Paul Smith 17 May 2016

Taking the strain off unpaid carers

Taking the strain off unpaid carers image

The recent State of Caring 2016 report from Carers UK was a stark reminder of the impending crisis England faces.

The charity warned how a ‘perfect storm of squeezed public services and financial pressures is pushing carers to the brink’ with more than half expecting their quality of life to get worse this year.

There’s a growing body of evidence to show that home adaptations – and more flexible use of Disabled Facilities Grants (DFGs) – could play a significant role in relieving some of the pressure carers are now under. It forms the basis of Foundations’ submission to the Government’s consultation on a new national Strategy for Carers.

Research published by Foundations last year found adaptations can delay entry into residential care by four years but only leads to a small reduction in domiciliary care hours. Indeed, only 17% of applicants for a Disabled Facilities Grant are also in receipt of state funded domiciliary care. This led us to surmise that informal carers must significantly benefit from the provision of home adaptations.
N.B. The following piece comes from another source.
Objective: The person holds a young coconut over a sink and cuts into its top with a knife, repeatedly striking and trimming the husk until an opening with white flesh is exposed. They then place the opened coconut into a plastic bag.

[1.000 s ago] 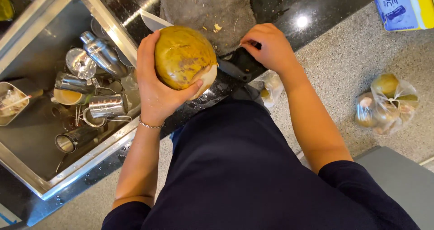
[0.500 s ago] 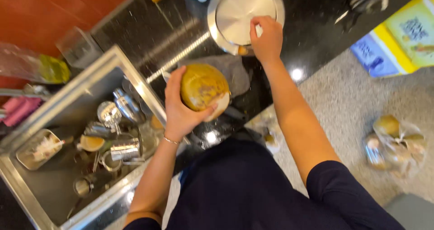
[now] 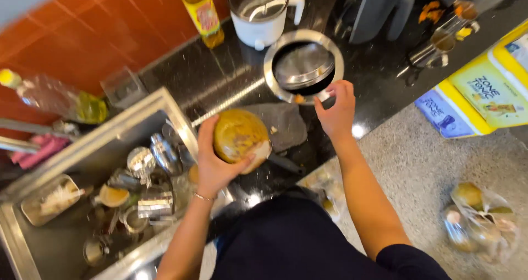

This line of thought is backed up by new research from Australia which shows a significant reduction in the number of care hours following the installation of home adaptations.

The study found adaptations to assist with bathing and showering led to a 63% reduction in informal care-giving hours. It was a similar story with adaptations to help with toileting, which reduced care by 47%, and those to assist a person to move around the house (41%).

This suggests they may be at least as beneficial for carers as they are for the person with the disability – and in turn prevent or delay admissions into residential care.

And the good news for those on lower incomes is the Government has increased the funding local authorities have at their disposal to award means-tested DFGs to pay for adaptations. By 2019-20 that pot will have risen to £500m – enough to fund around 85,000 home adaptations that year.

This offers a huge opportunity to support both disabled people and their carers. But it will only be truly realised if local authorities make use of DFGs in a more flexible way.

The legislation governing DFGs in England and Wales is the Housing Grants, Construction and Regeneration Act 1996. This is primarily housing legislation and sits aside from the provisions of the Care Act 2014, which strengthened the rights and recognition of carers in the social care system, including, for the first time giving carers a clear right to receive services.

Section 23 of the 1996 Act sets out the purposes for which a grant must be approved and includes making ‘the dwelling … or the building safe for the disabled occupant and other persons residing with him’. This is often overlooked, but there is some helpful case law to help explain the provision.

In one case involving Calderdale Council, the parents of a boy with autism applied for a DFG to pay for a loft conversion. The boy had subjected his younger brother, with whom he shared a bedroom, to dangerously inappropriate horseplay and to violent interference with his sleep on a regular basis. The local authority turned down the application on the grounds that the danger to the younger brother was not confined to the shared bedroom; so an extra bedroom would not make the dwelling safe for him.

On appeal the judge ruled that any adaptation could not necessarily be expected to make the premises completely safe for the disabled person and other people he lived with. The question was whether it was enough for the works to make the premises safer, or whether there was a safety threshold to get over in order for the works to be deemed ‘necessary and appropriate’.

The judge also held that as long as the safety of the disabled occupant is involved in some way, a grant would not be precluded; there was not a requirement that the principal purpose of the works should be the safety of the disabled person. For example, a fire escape or smoke alarm might benefit several other occupants of a dwelling, and not just the disabled occupant.

From this reasoning it can be argued that works that make the home safer for an informal carer should be considered as part of an application for DFG. It would then be for the local authority to decide whether those works were necessary and appropriate in each case.

Even without this case law, since 2008 local authorities have had significant discretion in how they administer their DFG programmes and can choose to offer grants that directly provide adaptations to support carers.

Our evidence suggests this would be a cost-effective way to both lighten the load on carers and help to prevent people from needing to go into a care home.

Paul Smith is director of Foundations, the national body for home improvement agencies and DFGs.